Eight RCTs with 601 individuals published from 1992 to 2012 were identified. The studies were deemed to have a high risk of bias. Compared with WCM, 1 RCT showed significant effects of XXMD for improving mRS after stroke (p<0.05); 3 RCTs for improving NIHSS scores [n=186, weighted mean difference (WMD): -1.86, 95% CI: -3.25 to -0.48, z=2.63, p<0.01]; 7 RCTs for improving the clinical effective rate [n=531, risk ratio (RR)=1.17, 95% CI, 1.09 to 1.26, z=4.38, p<0.01]. Five trials contained safety assessments and stated that no adverse event was found, whereas the other 3 trials did not provide the information about adverse events.
This systematic review showed positive but weak evidence of XXMD for acute ischemic stroke because of the poor methodological quality and the small quantity of the included trials.
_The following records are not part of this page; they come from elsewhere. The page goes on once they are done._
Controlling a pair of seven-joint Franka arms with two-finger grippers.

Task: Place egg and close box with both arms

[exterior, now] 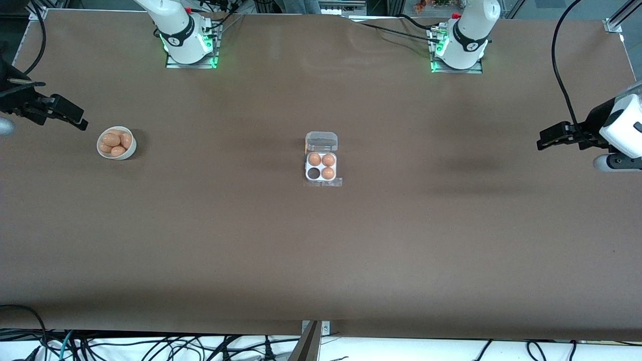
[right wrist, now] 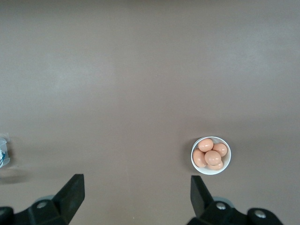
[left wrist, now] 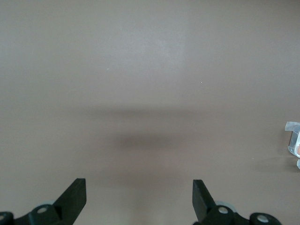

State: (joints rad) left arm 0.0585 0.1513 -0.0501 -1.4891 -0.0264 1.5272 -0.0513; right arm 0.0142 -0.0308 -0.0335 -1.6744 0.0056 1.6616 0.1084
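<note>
Box [exterior: 321, 166]: I see it mid-tabletop, lid up, one cell empty.
Egg [exterior: 111, 139]: in the bowl [exterior: 129, 152].
Right end effector [right wrist: 136, 194]: spread wide; I descend squarely.
Left end effector [left wrist: 139, 197]: parted, waiting.

In the left wrist view the box [left wrist: 294, 140] is cut by the picture's edge, only a corner of tray and clear lid showing. The right wrist view likewise shows just a sliver of it [right wrist: 3, 151]. The right gripper [exterior: 75, 119] and left gripper [exterior: 544, 140] each have their arm cut off at the front view's edge, and whether the lowest eggs [exterior: 116, 142] in the bowl [exterior: 102, 151] touch its base is hidden.
</note>
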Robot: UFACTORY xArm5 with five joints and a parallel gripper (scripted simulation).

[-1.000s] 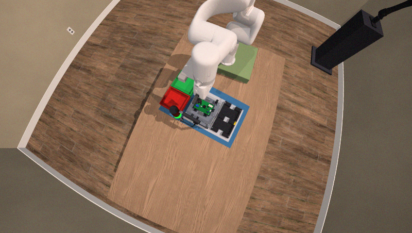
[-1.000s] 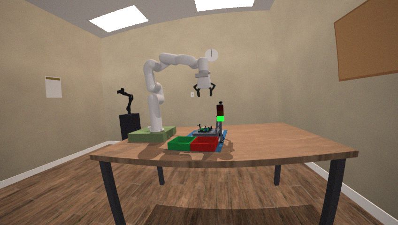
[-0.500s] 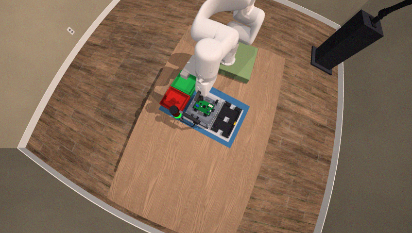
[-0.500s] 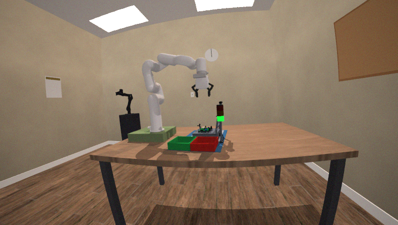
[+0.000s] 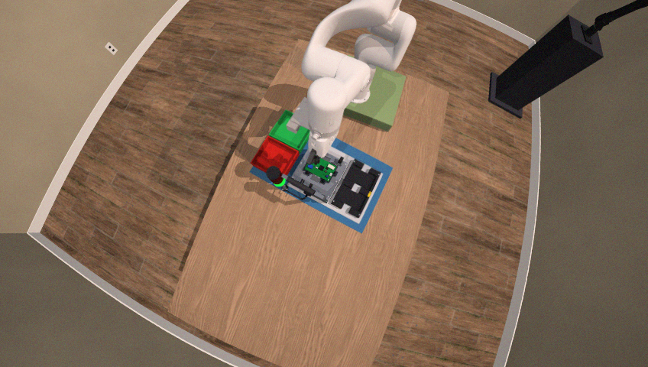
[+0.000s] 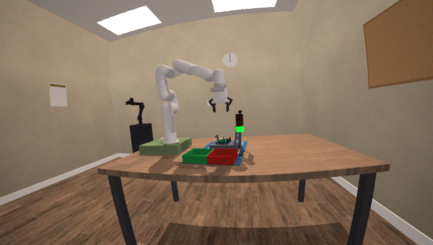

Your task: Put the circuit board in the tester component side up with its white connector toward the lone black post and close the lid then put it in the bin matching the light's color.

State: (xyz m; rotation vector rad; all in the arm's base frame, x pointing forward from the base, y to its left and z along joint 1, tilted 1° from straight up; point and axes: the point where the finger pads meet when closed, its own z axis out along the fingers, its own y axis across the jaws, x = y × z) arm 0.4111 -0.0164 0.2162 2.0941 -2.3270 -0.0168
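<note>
The green circuit board (image 5: pixel 323 168) lies in the grey tester (image 5: pixel 318 177) on the blue mat, uncovered as seen from above; in the side view it shows only as small parts (image 6: pixel 223 140). The signal light (image 6: pixel 239 128) glows green on its post (image 5: pixel 276 175) at the tester's corner. The green bin (image 5: pixel 288 131) (image 6: pixel 196 155) and the red bin (image 5: pixel 273 156) (image 6: pixel 221 155) stand side by side next to the tester. My gripper (image 6: pixel 220 108) is open and empty, high above the tester. In the top view my wrist hides the fingers.
A black panel (image 5: pixel 357 186) lies flat beside the tester on the mat; I cannot tell whether it is the tray or the lid. My arm's green base block (image 5: pixel 374 102) is behind the mat. A black stand (image 6: pixel 140 133) is on the floor off the table.
</note>
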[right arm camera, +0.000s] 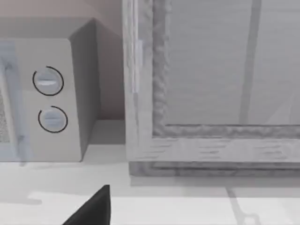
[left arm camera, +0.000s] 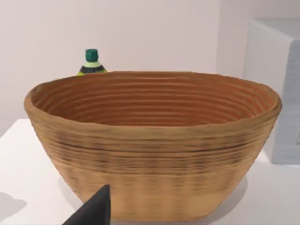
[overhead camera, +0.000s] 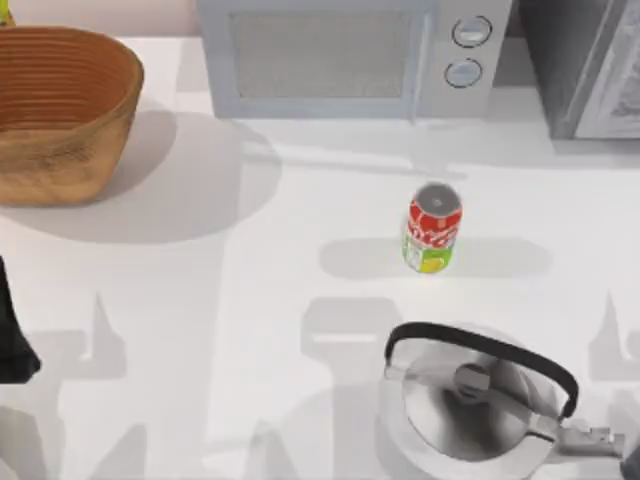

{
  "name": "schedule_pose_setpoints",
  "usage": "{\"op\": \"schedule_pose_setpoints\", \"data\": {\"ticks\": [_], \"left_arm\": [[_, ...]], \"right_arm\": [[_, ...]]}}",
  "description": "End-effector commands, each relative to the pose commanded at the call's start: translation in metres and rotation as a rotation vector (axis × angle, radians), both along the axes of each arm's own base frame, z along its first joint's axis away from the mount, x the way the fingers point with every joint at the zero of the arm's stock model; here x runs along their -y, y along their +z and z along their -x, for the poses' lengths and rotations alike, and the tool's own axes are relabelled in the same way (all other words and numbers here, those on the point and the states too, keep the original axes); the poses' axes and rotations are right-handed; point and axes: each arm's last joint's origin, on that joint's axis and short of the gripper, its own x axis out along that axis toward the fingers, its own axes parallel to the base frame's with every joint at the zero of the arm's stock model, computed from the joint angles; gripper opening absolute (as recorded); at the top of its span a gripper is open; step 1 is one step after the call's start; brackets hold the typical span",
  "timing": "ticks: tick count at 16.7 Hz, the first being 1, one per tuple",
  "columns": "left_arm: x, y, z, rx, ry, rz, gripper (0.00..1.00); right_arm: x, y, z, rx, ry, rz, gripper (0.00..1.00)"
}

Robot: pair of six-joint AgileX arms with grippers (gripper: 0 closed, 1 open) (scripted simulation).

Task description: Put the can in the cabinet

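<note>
Red-and-yellow-green can (overhead camera: 432, 230) is standing upright on the white table (overhead camera: 250, 290), right of centre, between the grey microwave (overhead camera: 350, 55) at the back and the steel kettle (overhead camera: 475, 400) at the front, touching neither. Cabinet (overhead camera: 585, 65) is sitting at the back right corner, door closed; wicker basket (overhead camera: 60, 110) is occupying the back left. Left arm (overhead camera: 12, 340) is idling at the left edge; whether either gripper's fingers are wide or narrow, I cannot tell.

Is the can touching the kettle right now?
Apart. The top view shows the can standing upright with a strip of bare white table between its base and the kettle handle.
</note>
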Motion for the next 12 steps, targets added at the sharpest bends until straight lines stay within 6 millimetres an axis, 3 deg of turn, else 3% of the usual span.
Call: {"op": "schedule_pose_setpoints", "data": {"ticks": [3,6,9,12], "left_arm": [[0.000,0.000,0.000,0.000,0.000,0.000,1.00],[0.000,0.000,0.000,0.000,0.000,0.000,1.00],[0.000,0.000,0.000,0.000,0.000,0.000,1.00],[0.000,0.000,0.000,0.000,0.000,0.000,1.00]], "right_arm": [[-0.001,0.002,0.000,-0.003,0.005,-0.004,1.00],[-0.006,0.019,-0.002,-0.030,0.051,-0.040,1.00],[-0.018,0.053,-0.012,-0.081,0.124,-0.100,1.00],[-0.038,0.097,-0.036,-0.161,0.197,-0.167,1.00]]}}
The difficulties of fitting Chinese herbal medicine (CHM) into the double blinded RCTs have raised as follows: (A) traditional Chinese medicine (TCM) as whole systems of healthcare offers unique methodological and theoretical challenges for RCTs; (B) suspicions against the placebo and unwillingness to stop taking other CHMs make recruitment more difficulty, time-consumption, and cost; (C) the shortcomings of the TCM diagnostic process includes the lack of standardization in terminology, disagreement of pattern differentiation (Bianzheng), and neglect of formula corresponding to syndrome (TCM Zheng); (D) It is difficult to design credible herbal placebos with similar appearance, smells and tastes to the experimental CHM and at the same time is absent of any pharmacological activity; (E) the achieving efficacy of CHM complex interventions is often nonspecific and the outcome measures is subjective using Chinese quantitative instrument.
消栓明胶囊(XXMD)是治疗中风患者的一种著名的中药方剂。本研究旨在评估 XXMD 治疗急性缺血性中风的疗效和安全性。
系统检索 6 个数据库,直到 2012 年 6 月,以识别与西药(WCM)相比治疗急性缺血性中风的 XXMD 的随机对照试验(RCT)。主要结局指标为国立卫生研究院中风量表(NIHSS)评分和改良 Rankin 量表(mRS)评分。次要结局指标为治疗结束时的临床有效率和不良事件。使用 Cochrane 回顾组的 12 项标准独立评估 RCT 的方法学质量。所有数据均使用 Review Manager 5.0 软件进行分析。
共纳入 1992 年至 2012 年发表的 8 项 RCT,共 601 例。研究被认为存在高偏倚风险。与 WCM 相比,1 项 RCT 显示 XXMD 改善中风后 mRS 有显著效果(p<0.05);3 项 RCT 改善 NIHSS 评分[n=186,加权均数差(WMD):-1.86,95%CI:-3.25 至-0.48,z=2.63,p<0.01];7 项 RCT 改善临床有效率[n=531,风险比(RR)=1.17,95%CI,1.09 至 1.26,z=4.38,p<0.01]。5 项试验包含安全性评估,并指出未发现不良事件,而另外 3 项试验未提供不良事件信息。
由于方法学质量差和纳入试验数量少,本系统评价显示 XXMD 治疗急性缺血性中风的疗效呈阳性但较弱。将中药(CHM)纳入双盲 RCT 存在以下困难:(A)中医药作为整体医疗体系,对 RCT 提出了独特的方法学和理论挑战;(B)对安慰剂的怀疑和不愿意停止服用其他 CHM 使得招募更加困难、耗时和昂贵;(C)中医诊断过程的缺点包括术语缺乏标准化、辨证不一致(Bianzheng)以及忽视与证候对应的配方(中医 Zheng);(D)设计具有相似外观、气味和味道且无任何药理活性的可信草药安慰剂具有挑战性;(E)CHM 复杂干预的疗效往往是非特异性的,使用中文定量工具的结局指标是主观的。